Extracted records:
#####
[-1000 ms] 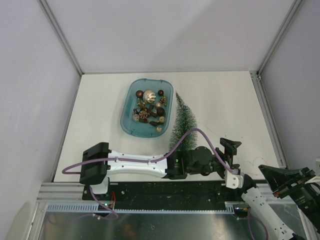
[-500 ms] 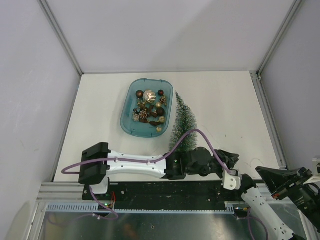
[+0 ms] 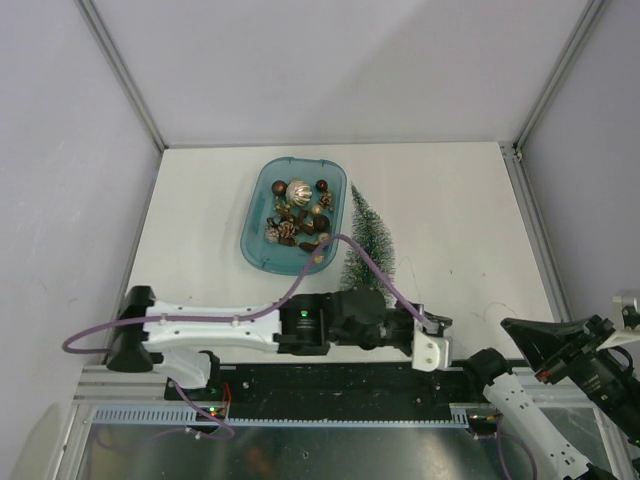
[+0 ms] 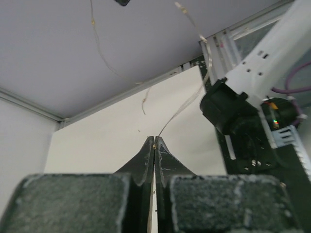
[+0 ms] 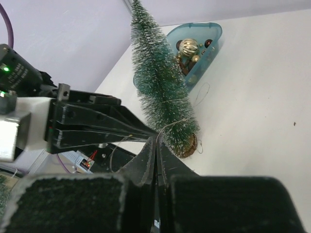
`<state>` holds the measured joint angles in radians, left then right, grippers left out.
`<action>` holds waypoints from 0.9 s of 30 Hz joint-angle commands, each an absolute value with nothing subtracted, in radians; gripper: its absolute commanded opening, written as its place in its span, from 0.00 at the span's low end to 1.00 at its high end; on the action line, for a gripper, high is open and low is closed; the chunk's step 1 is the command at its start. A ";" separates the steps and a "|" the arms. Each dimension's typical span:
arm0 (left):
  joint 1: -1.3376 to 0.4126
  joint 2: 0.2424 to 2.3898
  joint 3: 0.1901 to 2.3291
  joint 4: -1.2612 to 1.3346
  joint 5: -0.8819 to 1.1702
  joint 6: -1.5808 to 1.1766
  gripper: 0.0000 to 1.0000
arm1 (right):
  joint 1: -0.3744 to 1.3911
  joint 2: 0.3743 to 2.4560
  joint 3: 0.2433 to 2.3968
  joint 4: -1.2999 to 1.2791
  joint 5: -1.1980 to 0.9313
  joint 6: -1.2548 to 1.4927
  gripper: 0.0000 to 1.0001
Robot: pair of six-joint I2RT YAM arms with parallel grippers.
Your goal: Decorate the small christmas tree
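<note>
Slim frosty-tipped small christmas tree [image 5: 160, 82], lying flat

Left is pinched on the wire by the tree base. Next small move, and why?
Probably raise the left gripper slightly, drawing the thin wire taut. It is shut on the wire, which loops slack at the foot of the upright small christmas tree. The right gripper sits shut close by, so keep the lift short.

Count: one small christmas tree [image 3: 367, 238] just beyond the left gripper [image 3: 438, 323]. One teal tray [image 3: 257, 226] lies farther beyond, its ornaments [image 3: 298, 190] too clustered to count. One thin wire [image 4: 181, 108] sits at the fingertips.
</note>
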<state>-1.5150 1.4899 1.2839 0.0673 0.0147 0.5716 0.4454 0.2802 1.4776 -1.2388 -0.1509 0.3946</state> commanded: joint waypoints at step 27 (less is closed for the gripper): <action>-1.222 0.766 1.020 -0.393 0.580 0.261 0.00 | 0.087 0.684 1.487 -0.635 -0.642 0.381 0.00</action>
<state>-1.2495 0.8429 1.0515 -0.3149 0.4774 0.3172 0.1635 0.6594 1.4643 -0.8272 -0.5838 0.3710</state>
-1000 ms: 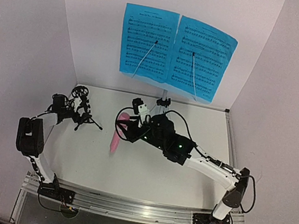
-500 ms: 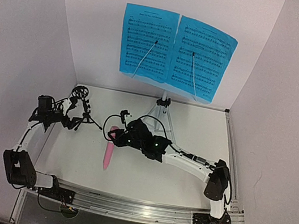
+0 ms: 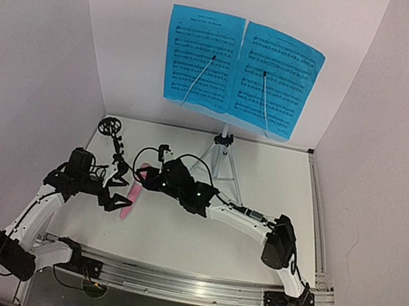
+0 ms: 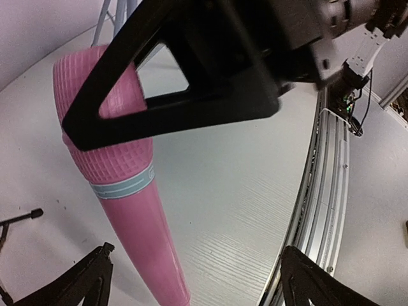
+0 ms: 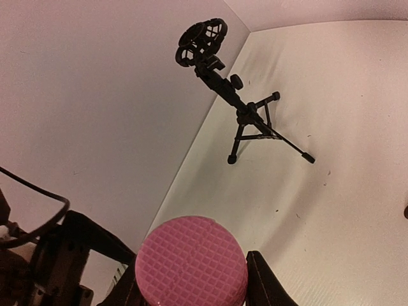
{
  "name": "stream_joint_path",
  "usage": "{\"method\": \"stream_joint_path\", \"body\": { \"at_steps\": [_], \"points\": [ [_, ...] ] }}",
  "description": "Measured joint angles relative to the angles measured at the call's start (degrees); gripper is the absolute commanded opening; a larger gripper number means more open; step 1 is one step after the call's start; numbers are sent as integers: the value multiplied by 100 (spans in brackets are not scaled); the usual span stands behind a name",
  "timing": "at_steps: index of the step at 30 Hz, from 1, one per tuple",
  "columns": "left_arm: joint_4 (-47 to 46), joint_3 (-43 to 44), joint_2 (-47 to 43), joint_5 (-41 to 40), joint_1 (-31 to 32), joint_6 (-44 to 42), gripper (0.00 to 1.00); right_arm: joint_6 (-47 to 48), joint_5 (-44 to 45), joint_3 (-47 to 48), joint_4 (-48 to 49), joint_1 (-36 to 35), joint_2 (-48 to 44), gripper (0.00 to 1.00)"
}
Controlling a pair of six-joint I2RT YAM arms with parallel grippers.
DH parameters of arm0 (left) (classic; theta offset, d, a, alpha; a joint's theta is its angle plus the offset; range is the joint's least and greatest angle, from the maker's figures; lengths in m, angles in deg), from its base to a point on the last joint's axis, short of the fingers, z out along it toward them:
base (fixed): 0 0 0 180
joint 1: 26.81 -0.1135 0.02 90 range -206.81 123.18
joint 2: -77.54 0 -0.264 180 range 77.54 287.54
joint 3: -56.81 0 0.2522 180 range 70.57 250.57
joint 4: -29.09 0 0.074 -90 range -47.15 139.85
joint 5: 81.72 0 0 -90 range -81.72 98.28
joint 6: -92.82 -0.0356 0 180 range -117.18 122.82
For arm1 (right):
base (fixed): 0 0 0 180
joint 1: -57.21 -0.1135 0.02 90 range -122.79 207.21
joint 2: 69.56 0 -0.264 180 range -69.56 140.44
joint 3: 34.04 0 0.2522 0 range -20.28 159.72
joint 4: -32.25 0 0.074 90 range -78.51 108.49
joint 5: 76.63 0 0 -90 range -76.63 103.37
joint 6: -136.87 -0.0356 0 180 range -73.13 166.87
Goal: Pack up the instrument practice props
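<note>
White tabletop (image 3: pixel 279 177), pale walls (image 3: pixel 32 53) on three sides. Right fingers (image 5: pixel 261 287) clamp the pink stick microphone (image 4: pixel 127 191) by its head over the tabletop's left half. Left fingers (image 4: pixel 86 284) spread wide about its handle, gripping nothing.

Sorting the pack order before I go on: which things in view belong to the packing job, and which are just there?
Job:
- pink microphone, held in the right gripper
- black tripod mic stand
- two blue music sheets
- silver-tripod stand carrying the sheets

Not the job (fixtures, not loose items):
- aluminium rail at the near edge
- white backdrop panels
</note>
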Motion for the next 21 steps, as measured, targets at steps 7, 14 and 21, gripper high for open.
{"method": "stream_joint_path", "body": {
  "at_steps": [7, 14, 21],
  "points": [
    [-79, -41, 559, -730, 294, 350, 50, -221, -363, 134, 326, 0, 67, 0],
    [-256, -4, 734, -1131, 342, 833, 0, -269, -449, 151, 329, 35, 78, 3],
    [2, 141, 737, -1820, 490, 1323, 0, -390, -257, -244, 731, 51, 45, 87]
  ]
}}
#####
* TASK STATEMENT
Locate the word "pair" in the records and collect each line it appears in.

* EXERCISE ANSWER
Robot: pair of six-joint I2RT YAM arms with parallel grippers.
Controlling a pair of six-joint I2RT YAM arms with parallel grippers.

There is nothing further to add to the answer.